Competition between α-actinin and Ca²⁺-calmodulin controls surface retention of the L-type Ca²⁺ channel Ca(V)1.2.

Regulation of neuronal excitability and cardiac excitation-contraction coupling requires the proper localization of L-type Ca²⁺ channels. We show that the actin-binding protein α-actinin binds to the C-terminal surface targeting motif of α11.2, the central pore-forming Ca(V)1.2 subunit, in order to foster its surface expression. Disruption of α-actinin function by dominant-negative or small hairpin RNA constructs reduces Ca(V)1.2 surface localization in human embryonic kidney 293 and neuronal cultures and dendritic spine localization in neurons.
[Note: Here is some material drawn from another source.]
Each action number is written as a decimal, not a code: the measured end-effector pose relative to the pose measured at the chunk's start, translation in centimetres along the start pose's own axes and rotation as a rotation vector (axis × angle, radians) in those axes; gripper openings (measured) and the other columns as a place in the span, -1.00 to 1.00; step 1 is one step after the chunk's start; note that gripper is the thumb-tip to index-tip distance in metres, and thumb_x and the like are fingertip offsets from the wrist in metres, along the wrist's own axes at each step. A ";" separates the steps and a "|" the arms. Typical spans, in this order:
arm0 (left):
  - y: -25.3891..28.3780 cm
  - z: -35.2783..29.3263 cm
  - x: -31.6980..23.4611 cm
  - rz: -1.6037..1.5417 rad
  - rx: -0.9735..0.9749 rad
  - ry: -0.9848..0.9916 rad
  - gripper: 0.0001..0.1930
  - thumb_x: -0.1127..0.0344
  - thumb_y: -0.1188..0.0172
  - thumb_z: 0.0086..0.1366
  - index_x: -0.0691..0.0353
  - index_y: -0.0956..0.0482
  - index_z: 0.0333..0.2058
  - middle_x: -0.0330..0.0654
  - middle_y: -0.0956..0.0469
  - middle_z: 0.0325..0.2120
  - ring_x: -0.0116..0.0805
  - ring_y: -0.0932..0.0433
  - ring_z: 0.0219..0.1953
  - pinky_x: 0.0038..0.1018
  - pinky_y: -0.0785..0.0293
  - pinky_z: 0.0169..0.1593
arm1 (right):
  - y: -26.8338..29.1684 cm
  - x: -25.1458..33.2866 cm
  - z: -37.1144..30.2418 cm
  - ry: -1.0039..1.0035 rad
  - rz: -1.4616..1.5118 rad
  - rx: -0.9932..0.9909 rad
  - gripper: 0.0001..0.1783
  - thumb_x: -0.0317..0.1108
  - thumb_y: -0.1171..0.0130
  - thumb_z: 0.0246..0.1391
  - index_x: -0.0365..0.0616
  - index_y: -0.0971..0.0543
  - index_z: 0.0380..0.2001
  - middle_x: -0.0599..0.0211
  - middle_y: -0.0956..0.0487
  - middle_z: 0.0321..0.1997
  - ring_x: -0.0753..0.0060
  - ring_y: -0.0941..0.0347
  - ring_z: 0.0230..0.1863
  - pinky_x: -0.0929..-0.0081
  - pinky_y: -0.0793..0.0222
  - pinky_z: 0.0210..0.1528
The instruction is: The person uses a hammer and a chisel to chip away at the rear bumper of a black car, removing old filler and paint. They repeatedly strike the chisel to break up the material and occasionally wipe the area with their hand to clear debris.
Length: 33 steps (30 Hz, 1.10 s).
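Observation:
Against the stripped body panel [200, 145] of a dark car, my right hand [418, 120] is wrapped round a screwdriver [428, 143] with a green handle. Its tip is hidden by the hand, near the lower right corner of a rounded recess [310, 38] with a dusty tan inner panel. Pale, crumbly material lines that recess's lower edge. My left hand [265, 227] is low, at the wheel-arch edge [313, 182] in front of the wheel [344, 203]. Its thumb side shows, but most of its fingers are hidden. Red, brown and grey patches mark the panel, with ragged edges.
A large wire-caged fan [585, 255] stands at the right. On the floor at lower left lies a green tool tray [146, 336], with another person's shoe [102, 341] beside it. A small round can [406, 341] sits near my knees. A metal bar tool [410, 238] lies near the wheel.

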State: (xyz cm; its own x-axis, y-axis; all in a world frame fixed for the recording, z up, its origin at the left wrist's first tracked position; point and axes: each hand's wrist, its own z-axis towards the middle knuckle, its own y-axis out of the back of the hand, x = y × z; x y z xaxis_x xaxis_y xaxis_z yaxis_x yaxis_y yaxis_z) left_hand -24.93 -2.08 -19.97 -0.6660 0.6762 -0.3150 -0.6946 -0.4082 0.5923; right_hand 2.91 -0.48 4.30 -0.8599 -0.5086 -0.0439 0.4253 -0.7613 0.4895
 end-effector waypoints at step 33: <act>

We demonstrate that calmodulin displaces α-actinin from their shared binding site on α11.2 upon Ca²⁺ influx through L-type channels, but not through NMDAR, thereby triggering loss of Ca(V)1.2 from spines. Coexpression of a Ca²⁺-binding-deficient calmodulin mutant does not affect basal Ca(V)1.2 surface expression but inhibits its internalization upon Ca²⁺ influx. We conclude that α-actinin stabilizes Ca(V)1.2 at the plasma membrane and that its displacement by Ca²⁺-calmodulin triggers Ca²⁺-induced endocytosis of Ca(V)1.2, thus providing an important negative feedback mechanism for Ca²⁺ influx.